Earlier this week, Schiaparelli’s designer Daniel Roseberry wrote something that keeps echoing. “Formulas are antithetical to the magic of creation.” He’s right. The best collections, the ones that get stuck in your teeth, are those that break with designers’ formulas and the expectations of their respective fashion houses, proposing something not necessarily new, but at least different. It’s the same at Blazy’s Chanel – which is odd, because on the surface, Chanel is the most formulaic of couture houses. Gabrielle Chanel, after all, spent her final 17 years essentially refining her great late contribution to fashion, the Chanel suit, as well as introducing an eternal vocabulary of clothes, her two-tone shoes, her chain-strapped bag. Those were present, as well as the twists Blazy has established, like weird artsy heels clambering up those colour-dipped slingbacks (this time, proverbial chickens and eggs, and more beanstalk vines), and Chanel’s chain hems stitched on the very edge of gossamer-fine suits and dangling with little charms, like pieces of jewellery in themselves.

No one needs to be reminded of the riotous succès fou of Blazy’s Chanel revitalisation.

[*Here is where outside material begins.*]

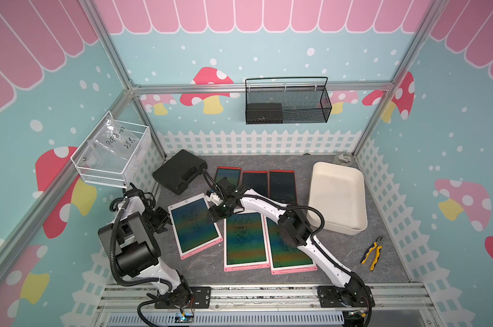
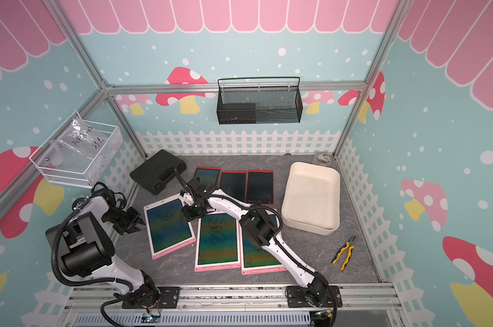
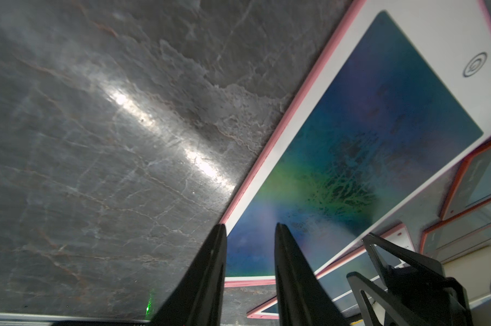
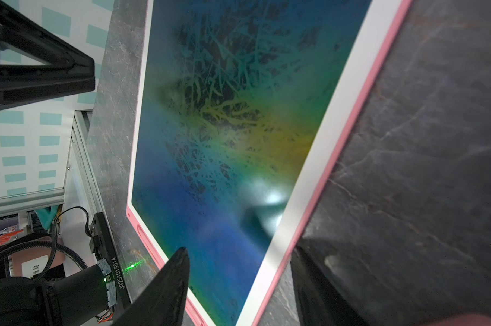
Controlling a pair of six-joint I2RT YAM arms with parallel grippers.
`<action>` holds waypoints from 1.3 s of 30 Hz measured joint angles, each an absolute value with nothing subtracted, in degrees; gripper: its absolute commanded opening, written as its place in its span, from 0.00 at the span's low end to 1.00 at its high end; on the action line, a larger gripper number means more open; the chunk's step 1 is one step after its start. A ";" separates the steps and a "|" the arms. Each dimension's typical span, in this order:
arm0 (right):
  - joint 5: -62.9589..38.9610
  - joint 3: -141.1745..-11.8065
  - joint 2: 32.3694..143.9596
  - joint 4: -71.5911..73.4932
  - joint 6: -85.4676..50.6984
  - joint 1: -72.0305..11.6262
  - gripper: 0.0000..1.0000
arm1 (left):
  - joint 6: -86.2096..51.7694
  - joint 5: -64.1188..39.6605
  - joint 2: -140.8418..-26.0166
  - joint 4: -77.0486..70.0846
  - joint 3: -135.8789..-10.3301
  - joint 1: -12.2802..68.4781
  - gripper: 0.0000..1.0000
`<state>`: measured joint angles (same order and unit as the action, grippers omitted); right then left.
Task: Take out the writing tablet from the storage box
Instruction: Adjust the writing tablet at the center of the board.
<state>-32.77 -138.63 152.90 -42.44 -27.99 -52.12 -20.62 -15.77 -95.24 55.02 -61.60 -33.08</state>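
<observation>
Grey marbled bench (image 1: 338, 254), seen from above, carried everything below.

Storage box (image 1: 342, 227): a cream tub with rounded corners that stood at the right of the bench, shown in both top views (image 2: 310, 195).

Black mesh basket (image 1: 289, 107) hung on the back wall and a white wire basket (image 1: 112, 158) on the left wall.

Writing tablet (image 1: 194, 223): pink-framed, with a blue-green screen, it lay flat on the bench outside the storage box and well apart from it, at the left of the group and turned askew. Both wrist views showed its screen (image 3: 365, 141) (image 4: 224, 127).

Middle pink tablet (image 1: 243, 240) and right pink tablet (image 1: 285, 252) lay side by side just beside it, the latter partly under the right arm.

Black case (image 1: 178, 170) sat closed at the far left corner.

Row of three red-framed tablets (image 1: 255, 184) lay behind the pink ones.

Right hand (image 1: 218, 212) hung over the writing tablet's far right corner. Its fingers stood wide apart, one over the screen and one past the pink edge (image 4: 240, 249), clamping nothing.

Left hand (image 1: 163, 222) was just beside the tablet's left edge, fingers parted with nothing between them (image 3: 250, 225).

Yellow-handled pliers (image 1: 372, 252) lay near the right front corner.
</observation>
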 measured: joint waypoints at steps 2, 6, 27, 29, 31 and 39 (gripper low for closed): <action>-32.80 -138.56 152.90 -42.39 -28.01 -52.29 0.60 | -20.62 -15.62 -95.59 54.57 -61.08 -32.77 0.32; -33.54 -136.09 152.00 -40.38 -27.99 -52.66 0.60 | -20.60 -15.62 -96.64 53.91 -60.53 -31.53 0.31; -39.51 -105.78 137.95 -19.99 -32.73 -60.45 0.57 | -19.79 -14.96 -101.34 52.84 -62.06 -24.93 0.27; -39.53 -105.65 137.95 -19.20 -33.21 -61.34 0.57 | -19.73 -14.87 -101.34 52.84 -62.06 -24.95 0.27; -39.33 -105.49 137.95 -18.96 -33.52 -62.06 0.57 | -19.73 -14.63 -101.25 52.86 -62.06 -24.97 0.27; -38.87 -100.53 135.17 -16.38 -34.37 -62.59 0.57 | -19.68 -14.74 -100.49 52.82 -62.06 -24.47 0.27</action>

And it would be easy – expected, even – for him to stick to his formula. He’s a great designer, so he didn’t. Here, it was the new stuff that blew your mind. Of course, at Chanel, new is rooted in old. “There are pictures of Gabrielle – she’s not pinning, she’s attacking the fabric,” Blazy said. “Ripping the sleeve.” Indeed, she used nail scissors to hack at her models – models meaning both clothes, and the long-suffering women who wore them in-house. Chanel literally let blood. Here, there were dresses with shredded surfaces of tweed blossoming into flowers, coats hacked apart at the midriff, their raw edges embroidered with frays of filigree gold chains and tiny beads like couture kintsugi.

For Blazy, that also connected to his own past – working with Raf Simons, working with Margiela. “The function and friction of the clothes,” is how he connects those places to Chanel. And essentially, that’s breaking the ivory tower fairytale of 21st-century Chanel a little bit, because back in the day Chanel was rough and ready and radical, a fashion reverse Robin Hood stealing clothes from the poor to sell to the rich. “Mocking luxury” was how Blazy put her approach, best summed up in a magpie finale of filched jewels applied to little black dresses and suits.

Couture as a fairytale is hackneyed. What felt surprising – interesting – here is that Blazy wasn’t dressing princesses who couldn’t sleep on peas, but a heightened version of real women. “Fashion is always about representation, an idea of what women stand for,” he said. “But the reality should be part of that. It’s not one side of the coin.” Neither is his Chanel, a fairytale he’s only just started to write.